The present disclosure also seeks to provide a method for real-time object recognition for visual surveillance, the method comprises: differentiating visual features of the image of a benchmark image dataset Caltech-101and generating meaningful representation of the image; extracting a set of features from the images using three feature extraction methods, wherein threshold maps are also enforced to the images to extract each salient region; selecting key features of the image and removing irrelevant features of the image; reducing dimensions of the selected features of the image using a locality preserving projection (LPP); forming a feature vector by combining the features extracted from all these three feature extraction methods; and recognizing object(s) using at least four classification model trained by using Gaussian Naive Bayes, Decision Tree, Random Forest and XGB Classifiers.
An objective of the present disclosure is to develop a system for real-time object recognition for visual surveillance.

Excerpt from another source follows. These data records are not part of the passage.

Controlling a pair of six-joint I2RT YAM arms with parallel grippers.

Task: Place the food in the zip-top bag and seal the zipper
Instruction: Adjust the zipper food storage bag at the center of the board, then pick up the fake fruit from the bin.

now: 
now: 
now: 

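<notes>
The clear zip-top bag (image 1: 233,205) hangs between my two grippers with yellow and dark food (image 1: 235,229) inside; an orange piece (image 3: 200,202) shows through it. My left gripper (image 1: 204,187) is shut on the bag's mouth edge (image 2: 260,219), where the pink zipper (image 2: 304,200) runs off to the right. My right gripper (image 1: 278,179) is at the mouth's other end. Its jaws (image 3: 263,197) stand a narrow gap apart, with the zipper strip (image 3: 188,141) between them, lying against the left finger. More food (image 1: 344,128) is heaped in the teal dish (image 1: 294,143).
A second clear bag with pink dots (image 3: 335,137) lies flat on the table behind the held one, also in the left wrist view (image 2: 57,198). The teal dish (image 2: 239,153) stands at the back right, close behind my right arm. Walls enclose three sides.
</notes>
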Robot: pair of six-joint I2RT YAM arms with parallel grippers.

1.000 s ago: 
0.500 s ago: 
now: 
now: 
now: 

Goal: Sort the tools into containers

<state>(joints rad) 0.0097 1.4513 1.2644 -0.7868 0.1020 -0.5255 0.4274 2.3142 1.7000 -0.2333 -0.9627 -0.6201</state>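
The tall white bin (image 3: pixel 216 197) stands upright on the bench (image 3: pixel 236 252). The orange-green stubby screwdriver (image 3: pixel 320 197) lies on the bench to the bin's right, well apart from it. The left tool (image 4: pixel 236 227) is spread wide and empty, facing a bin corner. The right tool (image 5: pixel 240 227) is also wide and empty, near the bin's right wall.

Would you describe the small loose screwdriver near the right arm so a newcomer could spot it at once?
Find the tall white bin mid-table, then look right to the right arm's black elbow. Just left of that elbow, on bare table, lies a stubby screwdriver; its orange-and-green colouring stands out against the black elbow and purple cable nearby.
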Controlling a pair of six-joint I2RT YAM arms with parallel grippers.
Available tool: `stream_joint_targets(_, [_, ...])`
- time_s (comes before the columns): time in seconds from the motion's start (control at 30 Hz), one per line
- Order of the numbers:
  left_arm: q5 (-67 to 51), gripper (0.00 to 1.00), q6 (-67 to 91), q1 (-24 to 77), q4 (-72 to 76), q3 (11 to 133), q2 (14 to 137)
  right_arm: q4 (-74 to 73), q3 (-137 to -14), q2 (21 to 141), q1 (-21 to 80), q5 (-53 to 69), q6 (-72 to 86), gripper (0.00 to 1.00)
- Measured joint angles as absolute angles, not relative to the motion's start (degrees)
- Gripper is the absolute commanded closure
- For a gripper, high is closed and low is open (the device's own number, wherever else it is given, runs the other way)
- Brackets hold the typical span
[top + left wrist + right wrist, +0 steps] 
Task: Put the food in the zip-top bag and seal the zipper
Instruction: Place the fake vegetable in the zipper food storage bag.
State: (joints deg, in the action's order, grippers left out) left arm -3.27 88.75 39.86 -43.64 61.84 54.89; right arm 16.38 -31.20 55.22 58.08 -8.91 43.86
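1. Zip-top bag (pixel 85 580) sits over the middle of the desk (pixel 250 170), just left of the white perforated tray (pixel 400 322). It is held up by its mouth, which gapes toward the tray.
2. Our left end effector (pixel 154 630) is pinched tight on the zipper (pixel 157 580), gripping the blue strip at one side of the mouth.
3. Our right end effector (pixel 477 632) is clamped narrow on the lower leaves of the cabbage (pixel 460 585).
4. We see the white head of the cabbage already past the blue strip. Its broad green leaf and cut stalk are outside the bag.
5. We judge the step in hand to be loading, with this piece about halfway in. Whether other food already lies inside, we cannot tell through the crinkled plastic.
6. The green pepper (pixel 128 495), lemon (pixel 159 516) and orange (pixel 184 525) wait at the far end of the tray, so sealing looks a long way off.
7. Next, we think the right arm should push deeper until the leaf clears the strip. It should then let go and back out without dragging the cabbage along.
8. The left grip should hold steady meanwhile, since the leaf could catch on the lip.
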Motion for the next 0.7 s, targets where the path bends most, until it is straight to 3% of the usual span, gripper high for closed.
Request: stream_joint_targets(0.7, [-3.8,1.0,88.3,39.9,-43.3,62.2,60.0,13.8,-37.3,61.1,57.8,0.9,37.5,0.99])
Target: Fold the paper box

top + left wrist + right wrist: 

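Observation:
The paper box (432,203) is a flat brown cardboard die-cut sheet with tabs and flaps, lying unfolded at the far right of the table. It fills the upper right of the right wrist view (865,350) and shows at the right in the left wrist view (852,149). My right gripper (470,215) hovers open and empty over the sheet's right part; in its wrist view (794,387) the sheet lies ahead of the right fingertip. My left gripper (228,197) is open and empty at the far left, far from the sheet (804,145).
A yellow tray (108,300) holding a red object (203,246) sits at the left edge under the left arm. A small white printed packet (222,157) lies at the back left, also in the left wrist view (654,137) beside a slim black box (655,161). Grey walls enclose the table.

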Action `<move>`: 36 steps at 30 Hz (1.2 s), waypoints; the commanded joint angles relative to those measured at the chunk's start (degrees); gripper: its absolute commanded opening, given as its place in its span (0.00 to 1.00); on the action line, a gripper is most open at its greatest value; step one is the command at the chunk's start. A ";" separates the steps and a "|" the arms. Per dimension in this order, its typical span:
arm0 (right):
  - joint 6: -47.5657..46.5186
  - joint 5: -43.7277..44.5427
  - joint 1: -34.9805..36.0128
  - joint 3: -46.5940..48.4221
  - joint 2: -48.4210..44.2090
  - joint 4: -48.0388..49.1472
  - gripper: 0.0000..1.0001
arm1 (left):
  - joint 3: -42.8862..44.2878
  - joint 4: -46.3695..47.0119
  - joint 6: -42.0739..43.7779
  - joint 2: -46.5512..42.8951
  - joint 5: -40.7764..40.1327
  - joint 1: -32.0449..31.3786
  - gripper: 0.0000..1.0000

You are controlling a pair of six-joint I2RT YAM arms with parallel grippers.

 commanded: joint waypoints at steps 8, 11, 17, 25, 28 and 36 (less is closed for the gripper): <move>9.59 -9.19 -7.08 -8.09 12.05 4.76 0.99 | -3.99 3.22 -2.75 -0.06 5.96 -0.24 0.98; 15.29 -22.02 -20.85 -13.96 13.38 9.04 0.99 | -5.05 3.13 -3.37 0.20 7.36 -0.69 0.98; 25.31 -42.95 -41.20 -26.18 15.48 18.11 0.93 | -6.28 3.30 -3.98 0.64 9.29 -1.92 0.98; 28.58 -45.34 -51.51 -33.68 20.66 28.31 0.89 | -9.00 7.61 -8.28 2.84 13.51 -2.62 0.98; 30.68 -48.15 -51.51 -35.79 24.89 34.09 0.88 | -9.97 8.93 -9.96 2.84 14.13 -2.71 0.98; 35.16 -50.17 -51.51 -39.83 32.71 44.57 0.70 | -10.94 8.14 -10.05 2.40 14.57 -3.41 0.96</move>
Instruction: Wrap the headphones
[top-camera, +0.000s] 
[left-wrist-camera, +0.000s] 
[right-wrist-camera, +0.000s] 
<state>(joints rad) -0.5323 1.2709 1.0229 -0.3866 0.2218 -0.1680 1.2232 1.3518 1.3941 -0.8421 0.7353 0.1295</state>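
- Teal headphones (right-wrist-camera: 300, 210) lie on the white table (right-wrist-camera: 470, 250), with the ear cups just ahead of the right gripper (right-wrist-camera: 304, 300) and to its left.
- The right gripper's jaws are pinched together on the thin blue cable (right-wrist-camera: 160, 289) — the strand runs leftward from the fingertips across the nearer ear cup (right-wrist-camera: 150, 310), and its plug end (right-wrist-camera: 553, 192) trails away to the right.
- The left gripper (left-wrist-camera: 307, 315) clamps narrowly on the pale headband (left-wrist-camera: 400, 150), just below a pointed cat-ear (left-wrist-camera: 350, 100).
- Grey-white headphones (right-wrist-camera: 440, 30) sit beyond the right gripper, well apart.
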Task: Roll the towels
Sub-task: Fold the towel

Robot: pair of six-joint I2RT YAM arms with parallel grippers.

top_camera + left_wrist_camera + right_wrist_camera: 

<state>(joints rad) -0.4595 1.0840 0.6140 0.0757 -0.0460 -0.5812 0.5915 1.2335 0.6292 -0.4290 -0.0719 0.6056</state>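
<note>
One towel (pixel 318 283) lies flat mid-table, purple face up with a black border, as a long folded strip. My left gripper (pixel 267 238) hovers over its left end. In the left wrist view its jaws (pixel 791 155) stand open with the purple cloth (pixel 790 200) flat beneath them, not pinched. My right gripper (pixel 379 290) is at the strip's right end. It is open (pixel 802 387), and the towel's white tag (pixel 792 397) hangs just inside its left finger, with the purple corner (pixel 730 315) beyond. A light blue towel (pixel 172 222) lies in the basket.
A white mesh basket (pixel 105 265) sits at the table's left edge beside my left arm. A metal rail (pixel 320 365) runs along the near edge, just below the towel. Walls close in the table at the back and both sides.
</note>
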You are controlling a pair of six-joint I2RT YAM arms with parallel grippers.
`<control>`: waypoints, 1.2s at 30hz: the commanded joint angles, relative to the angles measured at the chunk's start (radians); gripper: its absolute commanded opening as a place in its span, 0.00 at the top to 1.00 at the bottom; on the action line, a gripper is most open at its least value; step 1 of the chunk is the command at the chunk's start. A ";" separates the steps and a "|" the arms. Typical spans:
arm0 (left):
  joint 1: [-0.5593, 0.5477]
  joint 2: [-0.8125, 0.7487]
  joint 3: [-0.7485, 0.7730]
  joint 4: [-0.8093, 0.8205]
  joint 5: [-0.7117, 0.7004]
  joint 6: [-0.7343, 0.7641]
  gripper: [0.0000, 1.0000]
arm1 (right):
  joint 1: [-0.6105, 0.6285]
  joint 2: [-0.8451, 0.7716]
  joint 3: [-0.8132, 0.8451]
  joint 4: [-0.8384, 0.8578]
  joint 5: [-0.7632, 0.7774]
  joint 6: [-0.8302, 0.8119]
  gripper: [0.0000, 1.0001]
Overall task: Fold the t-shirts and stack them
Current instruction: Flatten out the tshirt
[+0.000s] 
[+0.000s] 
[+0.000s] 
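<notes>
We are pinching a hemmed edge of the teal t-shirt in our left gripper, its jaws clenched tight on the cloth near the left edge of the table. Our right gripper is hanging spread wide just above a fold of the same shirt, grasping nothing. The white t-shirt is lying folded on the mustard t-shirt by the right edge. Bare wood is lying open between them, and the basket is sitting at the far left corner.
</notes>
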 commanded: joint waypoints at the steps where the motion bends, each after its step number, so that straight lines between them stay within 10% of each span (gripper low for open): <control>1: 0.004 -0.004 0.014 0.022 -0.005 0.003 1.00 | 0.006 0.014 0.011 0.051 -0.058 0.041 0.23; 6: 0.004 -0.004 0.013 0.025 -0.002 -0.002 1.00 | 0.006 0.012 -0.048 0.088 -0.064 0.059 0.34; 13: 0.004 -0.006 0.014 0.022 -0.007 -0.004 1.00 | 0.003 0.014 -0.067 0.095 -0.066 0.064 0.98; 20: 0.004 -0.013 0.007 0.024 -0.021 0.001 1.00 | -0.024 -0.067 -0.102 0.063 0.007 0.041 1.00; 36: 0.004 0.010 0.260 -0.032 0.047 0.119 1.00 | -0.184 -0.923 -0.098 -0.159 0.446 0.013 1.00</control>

Another object of the present disclosure is to extract various features of the object that helps in the identification of the proper class for the object irrespective of other classes.
Another object of the present disclosure is to use various machine learning classification methods to classify the objects in various classes according to the extracted features.
Another object of the present disclosure is to evaluate various performance measurement parameters
Yet, another object of the present disclosure is to improve the computation speed and recognition accuracy of the object recognition system.
To further clarify advantages and features of the present disclosure, a more particular description of the invention will be rendered by reference to specific embodiments thereof, which is illustrated in the appended drawings. It is appreciated that these drawings depict only typical embodiments of the invention and are therefore not to be considered limiting of its scope. The invention will be described and explained with additional specificity and detail with the accompanying drawings.
These and other features, aspects, and advantages of the present disclosure will become better understood when the following detailed description is read with reference to the accompanying drawings in which like characters represent like parts throughout the drawings, wherein:
Figure 1 illustrates a block diagram of a system for real-time object recognition for visual surveillance in accordance with an embodiment of the present disclosure;
Figure 2 illustrates a flow chart of a method for real-time object recognition for visual surveillance in accordance with an embodiment of the present disclosure;
Figure 3 illustrates a Block diagram of the proposed system in accordance with an embodiment of the present disclosure;
Figure 4 illustrates a tabular form of feature extraction techniques in accordance with an embodiment of the present disclosure;
Figure 5 illustrates a tabular form of classifier wise recognition accuracy in accordance with an embodiment of the present disclosure;
Figure 6 illustrates a tabular form of classifier wise precision rate in accordance with an embodiment of the present disclosure;
Figure 7 illustrates a tabular form of classifier wise recall rate in accordance with an embodiment of the present disclosure;
Figure 8 illustrates a tabular form of classifier wise F-Score in accordance with an embodiment of the present disclosure;
Figure 9 illustrates a tabular form of classifier wise area under curve in accordance with an embodiment of the present disclosure;
Figure 10 illustrates a tabular form of classifier wise false positive rate in accordance with an embodiment of the present disclosure;
Figure 11 illustrates a tabular form of classifier wise root mean square error in accordance with an embodiment of the present disclosure;
Figure 12 illustrates a tabular form of classifier wise CPU elapse time in ms in accordance with an embodiment of the present disclosure;
Figure 13 illustrates classifier wise recognition accuracy in accordance with an embodiment of the present disclosure;
Figure 14 illustrates classifier wise root mean square error in accordance with an embodiment of the present disclosure;
Figure 15 illustrates classifier wise false positive rate in accordance with an embodiment of the present disclosure;
Further, skilled artisans will appreciate that elements in the drawings are illustrated for simplicity and may not have been necessarily been drawn to scale. For example, the flow charts illustrate the method in terms of the most prominent steps involved to help to improve understanding of aspects of the present disclosure. Furthermore, in terms of the construction of the device, one or more components of the device may have been represented in the drawings by conventional symbols, and the drawings may show only those specific details that are pertinent to understanding the embodiments of the present disclosure so as not to obscure the drawings with details that will be readily apparent to those of ordinary skill in the art having benefit of the description herein.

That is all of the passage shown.